What to work on:
Exactly as they appear below, repeat the lines from the one with "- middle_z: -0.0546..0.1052" through the one with "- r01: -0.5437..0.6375", and no others.

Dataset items
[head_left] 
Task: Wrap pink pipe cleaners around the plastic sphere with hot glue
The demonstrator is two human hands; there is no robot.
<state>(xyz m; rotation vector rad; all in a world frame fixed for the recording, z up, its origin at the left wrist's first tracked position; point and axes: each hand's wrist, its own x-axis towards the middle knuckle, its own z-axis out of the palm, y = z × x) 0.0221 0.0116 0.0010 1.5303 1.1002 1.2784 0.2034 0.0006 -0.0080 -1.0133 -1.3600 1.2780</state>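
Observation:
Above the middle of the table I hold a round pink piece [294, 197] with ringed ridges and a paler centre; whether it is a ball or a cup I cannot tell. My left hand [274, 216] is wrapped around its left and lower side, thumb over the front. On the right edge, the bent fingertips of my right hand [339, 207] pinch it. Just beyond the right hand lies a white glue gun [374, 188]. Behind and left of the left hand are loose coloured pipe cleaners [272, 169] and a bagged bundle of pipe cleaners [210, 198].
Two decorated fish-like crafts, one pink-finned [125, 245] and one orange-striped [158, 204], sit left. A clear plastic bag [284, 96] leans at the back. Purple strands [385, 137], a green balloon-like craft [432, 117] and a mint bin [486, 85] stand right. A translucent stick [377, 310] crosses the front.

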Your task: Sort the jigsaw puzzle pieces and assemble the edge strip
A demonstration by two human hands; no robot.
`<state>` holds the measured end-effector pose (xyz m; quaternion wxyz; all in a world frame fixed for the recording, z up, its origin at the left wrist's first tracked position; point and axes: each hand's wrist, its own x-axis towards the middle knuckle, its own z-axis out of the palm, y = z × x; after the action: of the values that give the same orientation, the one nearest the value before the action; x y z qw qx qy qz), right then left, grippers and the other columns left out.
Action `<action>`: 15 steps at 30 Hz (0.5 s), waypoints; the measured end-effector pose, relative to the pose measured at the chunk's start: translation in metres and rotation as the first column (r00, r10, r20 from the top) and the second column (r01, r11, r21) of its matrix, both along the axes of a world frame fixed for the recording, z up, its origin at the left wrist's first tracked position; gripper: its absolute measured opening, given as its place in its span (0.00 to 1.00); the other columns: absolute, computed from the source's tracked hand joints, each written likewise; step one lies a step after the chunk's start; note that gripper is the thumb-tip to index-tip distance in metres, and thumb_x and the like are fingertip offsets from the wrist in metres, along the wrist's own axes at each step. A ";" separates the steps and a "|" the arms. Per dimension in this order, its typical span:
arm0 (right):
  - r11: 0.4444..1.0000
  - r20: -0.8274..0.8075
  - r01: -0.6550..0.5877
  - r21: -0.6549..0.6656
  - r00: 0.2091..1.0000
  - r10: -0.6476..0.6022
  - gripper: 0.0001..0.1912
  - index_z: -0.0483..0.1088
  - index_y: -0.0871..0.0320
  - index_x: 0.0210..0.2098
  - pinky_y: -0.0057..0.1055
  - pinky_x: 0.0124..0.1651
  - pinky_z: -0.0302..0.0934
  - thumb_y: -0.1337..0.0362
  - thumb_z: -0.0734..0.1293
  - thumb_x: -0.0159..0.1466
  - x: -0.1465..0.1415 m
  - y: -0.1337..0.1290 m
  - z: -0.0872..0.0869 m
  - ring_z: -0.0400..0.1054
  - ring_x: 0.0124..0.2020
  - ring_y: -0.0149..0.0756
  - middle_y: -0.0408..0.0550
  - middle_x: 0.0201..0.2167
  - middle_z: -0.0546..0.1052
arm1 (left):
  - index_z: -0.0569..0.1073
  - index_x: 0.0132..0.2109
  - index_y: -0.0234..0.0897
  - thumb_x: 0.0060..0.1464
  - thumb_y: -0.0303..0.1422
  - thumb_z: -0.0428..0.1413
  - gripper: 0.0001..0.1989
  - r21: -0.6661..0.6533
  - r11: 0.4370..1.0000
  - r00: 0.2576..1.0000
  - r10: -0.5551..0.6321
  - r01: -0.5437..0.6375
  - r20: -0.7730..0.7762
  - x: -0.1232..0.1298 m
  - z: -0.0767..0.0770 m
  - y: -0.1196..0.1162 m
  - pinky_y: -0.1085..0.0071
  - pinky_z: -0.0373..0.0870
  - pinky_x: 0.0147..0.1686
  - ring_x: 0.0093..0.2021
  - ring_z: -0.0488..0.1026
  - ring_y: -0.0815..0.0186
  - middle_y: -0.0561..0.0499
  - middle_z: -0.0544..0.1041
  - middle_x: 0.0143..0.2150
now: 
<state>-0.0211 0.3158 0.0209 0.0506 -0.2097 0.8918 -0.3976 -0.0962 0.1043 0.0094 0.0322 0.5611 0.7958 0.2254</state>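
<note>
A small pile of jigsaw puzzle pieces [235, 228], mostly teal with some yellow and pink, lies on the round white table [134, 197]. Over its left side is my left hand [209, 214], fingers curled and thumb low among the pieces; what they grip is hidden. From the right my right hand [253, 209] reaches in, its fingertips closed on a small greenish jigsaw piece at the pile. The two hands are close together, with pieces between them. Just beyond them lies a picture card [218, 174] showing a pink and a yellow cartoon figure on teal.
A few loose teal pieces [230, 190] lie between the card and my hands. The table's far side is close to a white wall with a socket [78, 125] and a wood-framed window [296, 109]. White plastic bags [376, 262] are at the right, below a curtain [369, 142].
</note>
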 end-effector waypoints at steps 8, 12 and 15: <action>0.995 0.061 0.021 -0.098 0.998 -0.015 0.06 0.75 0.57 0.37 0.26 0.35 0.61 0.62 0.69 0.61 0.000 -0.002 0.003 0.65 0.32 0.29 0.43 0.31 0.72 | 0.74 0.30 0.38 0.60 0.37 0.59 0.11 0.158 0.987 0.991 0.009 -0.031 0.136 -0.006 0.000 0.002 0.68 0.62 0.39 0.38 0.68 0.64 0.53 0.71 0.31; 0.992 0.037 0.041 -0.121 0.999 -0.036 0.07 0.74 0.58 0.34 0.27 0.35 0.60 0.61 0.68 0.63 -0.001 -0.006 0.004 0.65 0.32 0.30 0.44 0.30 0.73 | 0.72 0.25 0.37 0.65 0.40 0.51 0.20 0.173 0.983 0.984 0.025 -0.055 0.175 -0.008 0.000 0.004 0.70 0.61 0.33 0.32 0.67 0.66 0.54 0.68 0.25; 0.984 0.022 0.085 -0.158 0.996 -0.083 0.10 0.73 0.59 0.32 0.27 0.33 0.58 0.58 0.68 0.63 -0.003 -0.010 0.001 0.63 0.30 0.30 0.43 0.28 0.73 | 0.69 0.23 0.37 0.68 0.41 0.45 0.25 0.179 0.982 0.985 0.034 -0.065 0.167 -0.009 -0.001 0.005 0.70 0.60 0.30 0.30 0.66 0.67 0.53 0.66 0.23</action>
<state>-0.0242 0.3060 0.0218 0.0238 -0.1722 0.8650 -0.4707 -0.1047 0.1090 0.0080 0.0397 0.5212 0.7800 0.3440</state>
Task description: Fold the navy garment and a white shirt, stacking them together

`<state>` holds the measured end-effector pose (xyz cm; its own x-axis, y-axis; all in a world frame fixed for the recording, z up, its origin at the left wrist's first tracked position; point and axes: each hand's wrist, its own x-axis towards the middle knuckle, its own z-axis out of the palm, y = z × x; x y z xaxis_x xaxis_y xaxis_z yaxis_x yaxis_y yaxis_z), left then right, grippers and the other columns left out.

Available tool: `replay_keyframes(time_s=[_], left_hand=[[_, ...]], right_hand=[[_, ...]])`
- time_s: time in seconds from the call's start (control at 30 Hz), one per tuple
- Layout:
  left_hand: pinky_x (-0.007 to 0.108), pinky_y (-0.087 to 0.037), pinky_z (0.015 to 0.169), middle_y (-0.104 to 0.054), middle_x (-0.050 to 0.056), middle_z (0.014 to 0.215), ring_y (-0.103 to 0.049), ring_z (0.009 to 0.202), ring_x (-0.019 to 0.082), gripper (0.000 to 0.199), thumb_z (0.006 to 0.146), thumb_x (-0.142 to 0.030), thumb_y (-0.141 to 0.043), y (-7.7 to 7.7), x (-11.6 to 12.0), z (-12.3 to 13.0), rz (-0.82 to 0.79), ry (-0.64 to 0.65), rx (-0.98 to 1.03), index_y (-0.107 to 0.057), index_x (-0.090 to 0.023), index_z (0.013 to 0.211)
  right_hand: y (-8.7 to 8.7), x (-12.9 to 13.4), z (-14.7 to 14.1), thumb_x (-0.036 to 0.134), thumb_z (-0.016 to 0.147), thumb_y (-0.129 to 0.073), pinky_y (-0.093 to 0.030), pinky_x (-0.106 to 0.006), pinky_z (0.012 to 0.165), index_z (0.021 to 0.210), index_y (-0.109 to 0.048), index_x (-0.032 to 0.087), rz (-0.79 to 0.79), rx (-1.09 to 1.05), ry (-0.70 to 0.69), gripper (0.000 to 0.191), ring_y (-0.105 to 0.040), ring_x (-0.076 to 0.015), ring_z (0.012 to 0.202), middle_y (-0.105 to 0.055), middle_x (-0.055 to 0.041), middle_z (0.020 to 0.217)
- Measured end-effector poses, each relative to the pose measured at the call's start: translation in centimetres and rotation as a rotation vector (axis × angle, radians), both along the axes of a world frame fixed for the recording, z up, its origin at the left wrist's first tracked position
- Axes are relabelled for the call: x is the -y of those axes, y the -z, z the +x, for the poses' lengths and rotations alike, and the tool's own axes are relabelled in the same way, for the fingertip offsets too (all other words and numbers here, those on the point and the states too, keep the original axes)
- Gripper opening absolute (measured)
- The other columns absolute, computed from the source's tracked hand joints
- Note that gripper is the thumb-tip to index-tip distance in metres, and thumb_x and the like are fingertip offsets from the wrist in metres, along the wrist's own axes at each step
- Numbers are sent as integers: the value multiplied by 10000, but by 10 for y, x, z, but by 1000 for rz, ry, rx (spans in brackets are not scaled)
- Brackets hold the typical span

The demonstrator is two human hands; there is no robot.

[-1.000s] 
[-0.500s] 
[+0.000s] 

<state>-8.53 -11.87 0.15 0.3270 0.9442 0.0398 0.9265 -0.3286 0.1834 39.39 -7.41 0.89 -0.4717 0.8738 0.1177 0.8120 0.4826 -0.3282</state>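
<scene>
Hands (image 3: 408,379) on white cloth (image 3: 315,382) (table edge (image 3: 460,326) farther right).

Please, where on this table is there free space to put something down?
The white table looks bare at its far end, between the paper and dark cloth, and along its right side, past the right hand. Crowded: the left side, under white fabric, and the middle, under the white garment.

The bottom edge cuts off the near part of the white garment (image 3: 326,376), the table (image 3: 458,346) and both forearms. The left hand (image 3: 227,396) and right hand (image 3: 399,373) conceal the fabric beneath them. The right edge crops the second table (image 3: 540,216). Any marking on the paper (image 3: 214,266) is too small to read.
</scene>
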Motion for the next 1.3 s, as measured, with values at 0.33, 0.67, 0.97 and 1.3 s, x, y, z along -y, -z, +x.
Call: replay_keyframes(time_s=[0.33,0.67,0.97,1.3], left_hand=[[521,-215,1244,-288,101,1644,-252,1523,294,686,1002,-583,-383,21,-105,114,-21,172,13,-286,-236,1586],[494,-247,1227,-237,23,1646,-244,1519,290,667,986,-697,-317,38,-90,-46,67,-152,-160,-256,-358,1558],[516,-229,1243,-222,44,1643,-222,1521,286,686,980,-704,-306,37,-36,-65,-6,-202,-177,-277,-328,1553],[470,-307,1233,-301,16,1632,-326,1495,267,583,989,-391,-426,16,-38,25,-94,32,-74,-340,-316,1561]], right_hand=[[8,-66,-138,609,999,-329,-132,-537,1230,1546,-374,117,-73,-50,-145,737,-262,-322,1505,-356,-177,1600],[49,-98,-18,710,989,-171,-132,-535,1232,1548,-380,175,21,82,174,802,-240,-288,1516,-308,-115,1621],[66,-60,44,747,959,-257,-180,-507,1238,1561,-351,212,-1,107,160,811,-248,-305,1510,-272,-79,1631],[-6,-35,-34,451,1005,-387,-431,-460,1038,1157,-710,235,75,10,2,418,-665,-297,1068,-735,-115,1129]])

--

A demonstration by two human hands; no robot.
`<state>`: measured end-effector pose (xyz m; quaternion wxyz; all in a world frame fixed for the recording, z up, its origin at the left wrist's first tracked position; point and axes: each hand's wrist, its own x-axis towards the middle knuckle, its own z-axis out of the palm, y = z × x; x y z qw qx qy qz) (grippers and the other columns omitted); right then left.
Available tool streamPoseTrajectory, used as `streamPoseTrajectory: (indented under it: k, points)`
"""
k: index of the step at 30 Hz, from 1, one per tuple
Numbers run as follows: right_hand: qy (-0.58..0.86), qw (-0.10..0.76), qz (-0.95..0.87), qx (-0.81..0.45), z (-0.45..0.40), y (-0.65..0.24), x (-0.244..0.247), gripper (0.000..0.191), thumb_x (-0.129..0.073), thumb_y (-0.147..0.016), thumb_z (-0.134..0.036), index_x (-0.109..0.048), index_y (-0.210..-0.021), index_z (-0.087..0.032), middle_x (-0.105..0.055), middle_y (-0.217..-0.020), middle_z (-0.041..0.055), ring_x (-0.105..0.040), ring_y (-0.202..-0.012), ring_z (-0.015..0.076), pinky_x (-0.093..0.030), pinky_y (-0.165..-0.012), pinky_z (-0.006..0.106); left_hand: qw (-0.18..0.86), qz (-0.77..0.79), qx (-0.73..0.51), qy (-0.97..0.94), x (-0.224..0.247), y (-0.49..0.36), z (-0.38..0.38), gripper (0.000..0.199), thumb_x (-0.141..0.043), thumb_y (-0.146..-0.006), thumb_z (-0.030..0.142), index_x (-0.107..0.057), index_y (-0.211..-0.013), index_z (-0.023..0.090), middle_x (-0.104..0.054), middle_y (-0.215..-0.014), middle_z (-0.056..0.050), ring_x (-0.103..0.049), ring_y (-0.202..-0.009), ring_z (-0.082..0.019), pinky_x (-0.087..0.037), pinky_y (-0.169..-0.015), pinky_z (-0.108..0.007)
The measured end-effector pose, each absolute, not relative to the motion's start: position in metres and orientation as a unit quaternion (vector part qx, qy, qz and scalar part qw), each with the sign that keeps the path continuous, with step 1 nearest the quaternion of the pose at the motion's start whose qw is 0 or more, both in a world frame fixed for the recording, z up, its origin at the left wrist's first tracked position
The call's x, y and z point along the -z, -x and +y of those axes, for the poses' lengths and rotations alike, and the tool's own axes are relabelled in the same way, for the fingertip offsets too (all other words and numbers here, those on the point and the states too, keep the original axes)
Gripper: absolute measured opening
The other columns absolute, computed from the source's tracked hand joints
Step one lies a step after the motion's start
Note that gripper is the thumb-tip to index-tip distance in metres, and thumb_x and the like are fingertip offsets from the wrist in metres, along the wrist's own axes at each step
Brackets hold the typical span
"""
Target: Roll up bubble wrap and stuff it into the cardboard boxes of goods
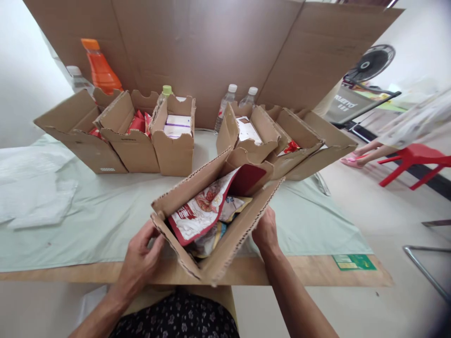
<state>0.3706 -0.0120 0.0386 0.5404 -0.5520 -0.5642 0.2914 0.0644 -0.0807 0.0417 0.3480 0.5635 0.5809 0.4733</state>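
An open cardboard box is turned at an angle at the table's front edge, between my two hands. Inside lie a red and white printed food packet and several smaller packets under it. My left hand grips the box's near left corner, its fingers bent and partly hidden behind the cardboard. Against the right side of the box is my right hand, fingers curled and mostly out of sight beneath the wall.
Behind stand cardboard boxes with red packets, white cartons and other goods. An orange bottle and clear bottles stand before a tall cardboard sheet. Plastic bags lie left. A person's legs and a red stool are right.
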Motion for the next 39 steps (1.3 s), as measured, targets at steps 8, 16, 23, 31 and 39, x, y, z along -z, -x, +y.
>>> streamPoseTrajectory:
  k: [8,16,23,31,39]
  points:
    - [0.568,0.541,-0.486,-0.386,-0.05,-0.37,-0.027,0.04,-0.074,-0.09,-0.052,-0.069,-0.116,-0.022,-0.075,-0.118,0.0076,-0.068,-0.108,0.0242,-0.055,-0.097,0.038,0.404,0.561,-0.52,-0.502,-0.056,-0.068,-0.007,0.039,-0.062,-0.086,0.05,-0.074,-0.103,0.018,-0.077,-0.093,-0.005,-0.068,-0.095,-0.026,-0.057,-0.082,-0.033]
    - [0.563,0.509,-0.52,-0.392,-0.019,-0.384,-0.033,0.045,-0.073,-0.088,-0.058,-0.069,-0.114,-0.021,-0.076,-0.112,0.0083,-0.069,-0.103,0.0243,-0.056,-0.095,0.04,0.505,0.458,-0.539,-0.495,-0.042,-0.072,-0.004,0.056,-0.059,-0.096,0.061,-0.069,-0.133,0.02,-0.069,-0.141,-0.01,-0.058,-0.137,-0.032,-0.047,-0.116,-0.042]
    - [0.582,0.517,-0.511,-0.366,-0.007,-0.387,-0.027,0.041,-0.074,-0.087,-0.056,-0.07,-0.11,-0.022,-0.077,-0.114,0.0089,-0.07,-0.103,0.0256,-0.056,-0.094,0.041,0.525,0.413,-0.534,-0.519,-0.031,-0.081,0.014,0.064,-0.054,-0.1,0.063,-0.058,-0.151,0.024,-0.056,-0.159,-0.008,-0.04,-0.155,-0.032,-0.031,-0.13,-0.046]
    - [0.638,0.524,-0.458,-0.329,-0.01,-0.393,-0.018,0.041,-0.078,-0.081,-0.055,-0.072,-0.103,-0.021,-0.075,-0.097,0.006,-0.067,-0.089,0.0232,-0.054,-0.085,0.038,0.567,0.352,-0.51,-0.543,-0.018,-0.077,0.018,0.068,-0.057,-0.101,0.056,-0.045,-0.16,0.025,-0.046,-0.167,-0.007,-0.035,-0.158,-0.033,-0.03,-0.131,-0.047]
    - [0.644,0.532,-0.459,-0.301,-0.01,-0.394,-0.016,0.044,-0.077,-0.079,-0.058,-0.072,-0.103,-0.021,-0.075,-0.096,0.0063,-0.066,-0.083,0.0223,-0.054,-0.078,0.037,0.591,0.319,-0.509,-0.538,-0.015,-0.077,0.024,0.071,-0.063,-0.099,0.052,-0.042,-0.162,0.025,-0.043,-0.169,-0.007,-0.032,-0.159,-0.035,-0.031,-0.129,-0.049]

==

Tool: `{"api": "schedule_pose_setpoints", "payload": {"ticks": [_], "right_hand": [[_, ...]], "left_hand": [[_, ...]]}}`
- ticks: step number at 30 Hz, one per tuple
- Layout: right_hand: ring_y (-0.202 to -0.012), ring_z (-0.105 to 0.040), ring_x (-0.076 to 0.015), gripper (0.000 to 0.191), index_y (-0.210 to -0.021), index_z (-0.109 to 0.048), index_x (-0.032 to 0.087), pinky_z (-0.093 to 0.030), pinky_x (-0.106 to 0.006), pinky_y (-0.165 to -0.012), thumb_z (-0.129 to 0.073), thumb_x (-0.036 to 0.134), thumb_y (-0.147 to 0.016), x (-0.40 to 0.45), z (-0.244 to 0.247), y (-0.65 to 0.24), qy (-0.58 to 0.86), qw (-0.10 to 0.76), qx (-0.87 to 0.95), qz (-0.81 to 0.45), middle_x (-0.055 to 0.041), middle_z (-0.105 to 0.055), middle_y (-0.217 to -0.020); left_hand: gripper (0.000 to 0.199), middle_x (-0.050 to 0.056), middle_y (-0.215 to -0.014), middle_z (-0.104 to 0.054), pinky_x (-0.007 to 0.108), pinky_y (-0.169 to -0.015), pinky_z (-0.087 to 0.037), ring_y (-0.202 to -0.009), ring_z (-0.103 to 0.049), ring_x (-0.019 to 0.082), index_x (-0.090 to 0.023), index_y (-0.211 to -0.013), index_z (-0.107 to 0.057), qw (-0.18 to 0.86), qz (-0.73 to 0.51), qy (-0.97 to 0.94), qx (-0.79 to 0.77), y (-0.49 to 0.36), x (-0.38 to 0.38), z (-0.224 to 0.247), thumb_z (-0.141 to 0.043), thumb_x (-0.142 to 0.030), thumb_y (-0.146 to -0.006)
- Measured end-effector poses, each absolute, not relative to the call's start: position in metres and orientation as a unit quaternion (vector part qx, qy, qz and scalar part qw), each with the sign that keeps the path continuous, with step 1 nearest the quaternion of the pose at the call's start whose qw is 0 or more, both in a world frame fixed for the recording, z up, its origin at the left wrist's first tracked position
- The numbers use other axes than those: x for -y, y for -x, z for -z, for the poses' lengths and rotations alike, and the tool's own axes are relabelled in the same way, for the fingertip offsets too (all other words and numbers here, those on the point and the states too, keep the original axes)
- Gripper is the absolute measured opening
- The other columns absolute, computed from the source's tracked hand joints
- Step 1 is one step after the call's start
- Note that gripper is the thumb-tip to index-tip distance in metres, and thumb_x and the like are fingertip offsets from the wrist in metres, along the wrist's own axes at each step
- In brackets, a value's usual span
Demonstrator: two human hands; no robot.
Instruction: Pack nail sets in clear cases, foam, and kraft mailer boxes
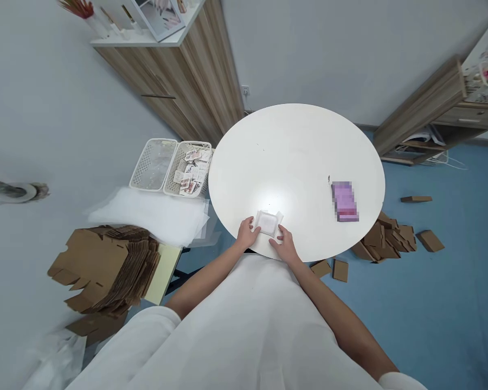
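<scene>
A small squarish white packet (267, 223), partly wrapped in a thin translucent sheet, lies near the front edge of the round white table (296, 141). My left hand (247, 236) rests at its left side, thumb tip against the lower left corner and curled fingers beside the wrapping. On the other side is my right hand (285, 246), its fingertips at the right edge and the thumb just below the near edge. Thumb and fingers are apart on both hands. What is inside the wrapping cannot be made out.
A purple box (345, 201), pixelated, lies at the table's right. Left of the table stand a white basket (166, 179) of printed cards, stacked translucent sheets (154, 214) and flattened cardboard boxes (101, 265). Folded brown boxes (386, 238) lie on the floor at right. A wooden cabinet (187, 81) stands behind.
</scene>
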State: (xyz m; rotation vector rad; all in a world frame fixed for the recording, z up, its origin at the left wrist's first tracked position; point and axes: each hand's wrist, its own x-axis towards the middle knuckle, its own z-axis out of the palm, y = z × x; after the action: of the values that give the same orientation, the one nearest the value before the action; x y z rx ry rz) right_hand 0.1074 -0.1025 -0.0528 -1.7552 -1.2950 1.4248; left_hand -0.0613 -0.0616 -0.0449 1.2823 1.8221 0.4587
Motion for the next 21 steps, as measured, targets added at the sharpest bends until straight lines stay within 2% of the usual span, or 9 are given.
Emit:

Result of this exercise:
  - middle_z: -0.0546..0.1052
arm1 (left):
  - index_z: -0.0569..0.1073
  - index_x: 0.0132..0.2109
  - index_y: -0.0234..0.0897
  - thumb_x: 0.0060..0.1464
  - thumb_y: -0.0303..0.1422
  - thumb_z: -0.0428..0.1413
  - gripper: 0.0001..0.1989
  - r21: -0.6661..0.6533
  - r11: 0.4370..1.0000
  - r00: 0.2576..1.0000
  - r10: -0.5551..0.6321
  - r01: -0.5437..0.6375

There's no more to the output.